- _PROBLEM_: Only one portion of the data is to be written out: from the line bearing "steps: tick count" through the line bearing "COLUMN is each". Write it exactly as it appears.

(Source data)

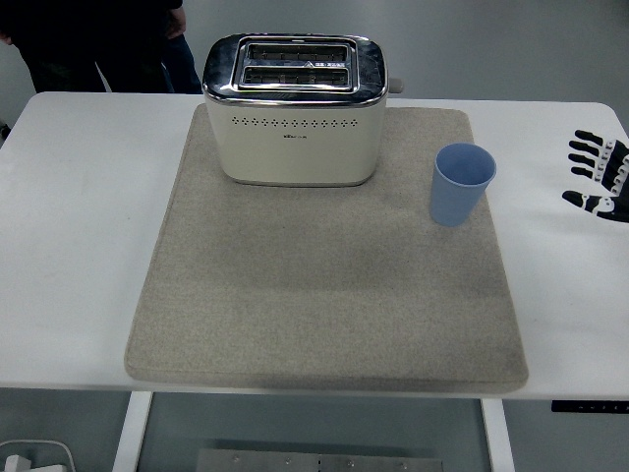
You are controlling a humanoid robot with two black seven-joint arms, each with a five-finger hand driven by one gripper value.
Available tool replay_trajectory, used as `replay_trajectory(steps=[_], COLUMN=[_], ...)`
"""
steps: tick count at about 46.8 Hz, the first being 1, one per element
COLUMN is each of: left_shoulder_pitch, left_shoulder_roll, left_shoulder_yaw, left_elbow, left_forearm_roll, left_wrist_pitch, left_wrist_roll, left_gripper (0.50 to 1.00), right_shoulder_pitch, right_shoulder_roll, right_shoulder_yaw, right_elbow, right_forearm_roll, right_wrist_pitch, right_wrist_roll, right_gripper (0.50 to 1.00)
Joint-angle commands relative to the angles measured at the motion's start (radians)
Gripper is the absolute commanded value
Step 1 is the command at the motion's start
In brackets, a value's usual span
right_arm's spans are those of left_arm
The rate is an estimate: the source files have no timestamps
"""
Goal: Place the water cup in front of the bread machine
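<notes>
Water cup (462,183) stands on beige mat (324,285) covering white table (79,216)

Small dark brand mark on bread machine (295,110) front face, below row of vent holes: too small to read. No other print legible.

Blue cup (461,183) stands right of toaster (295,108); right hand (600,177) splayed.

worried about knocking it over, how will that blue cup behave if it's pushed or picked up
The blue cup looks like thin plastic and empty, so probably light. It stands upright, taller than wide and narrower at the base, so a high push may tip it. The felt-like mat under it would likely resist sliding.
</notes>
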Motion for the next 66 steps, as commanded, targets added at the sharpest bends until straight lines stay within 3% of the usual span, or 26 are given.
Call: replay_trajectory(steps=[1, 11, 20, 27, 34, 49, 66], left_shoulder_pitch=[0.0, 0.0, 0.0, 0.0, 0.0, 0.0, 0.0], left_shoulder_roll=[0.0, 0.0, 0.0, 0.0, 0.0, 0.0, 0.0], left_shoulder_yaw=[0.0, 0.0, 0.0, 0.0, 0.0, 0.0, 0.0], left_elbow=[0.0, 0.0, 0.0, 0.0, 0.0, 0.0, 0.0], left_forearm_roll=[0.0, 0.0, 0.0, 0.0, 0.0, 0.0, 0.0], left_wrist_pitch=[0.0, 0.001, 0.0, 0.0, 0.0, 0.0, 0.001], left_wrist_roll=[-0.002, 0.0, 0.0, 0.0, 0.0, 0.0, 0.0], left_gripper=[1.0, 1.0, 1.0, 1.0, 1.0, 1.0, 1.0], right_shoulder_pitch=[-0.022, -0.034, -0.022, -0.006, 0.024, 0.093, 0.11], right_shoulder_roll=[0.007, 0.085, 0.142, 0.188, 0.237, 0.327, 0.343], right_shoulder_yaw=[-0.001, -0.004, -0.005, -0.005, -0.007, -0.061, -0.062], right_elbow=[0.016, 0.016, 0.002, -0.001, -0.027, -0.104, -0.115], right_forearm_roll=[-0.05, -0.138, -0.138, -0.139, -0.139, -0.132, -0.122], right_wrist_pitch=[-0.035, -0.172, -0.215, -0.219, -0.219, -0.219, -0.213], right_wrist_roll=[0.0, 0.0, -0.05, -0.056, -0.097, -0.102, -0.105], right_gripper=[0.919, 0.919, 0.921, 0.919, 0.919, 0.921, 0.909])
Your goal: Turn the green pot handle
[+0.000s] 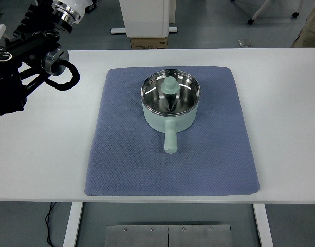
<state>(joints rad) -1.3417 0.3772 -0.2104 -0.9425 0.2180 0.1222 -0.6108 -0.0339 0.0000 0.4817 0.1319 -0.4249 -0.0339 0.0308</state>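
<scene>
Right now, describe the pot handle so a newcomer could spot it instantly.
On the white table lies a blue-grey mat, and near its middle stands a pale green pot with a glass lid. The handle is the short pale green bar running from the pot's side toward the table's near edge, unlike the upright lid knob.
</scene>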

- _RESULT OF THIS TASK_:
steps: tick count at about 46.8 Hz, the first being 1, one per element
COLUMN is each of: left_shoulder_pitch, left_shoulder_roll, left_shoulder_yaw, left_elbow, left_forearm_roll, left_wrist_pitch, left_wrist_roll, left_gripper (0.50 to 1.00), right_shoulder_pitch, right_shoulder_roll, right_shoulder_yaw, right_elbow, right_forearm_roll, right_wrist_pitch, right_wrist_roll, right_gripper (0.50 to 1.00)

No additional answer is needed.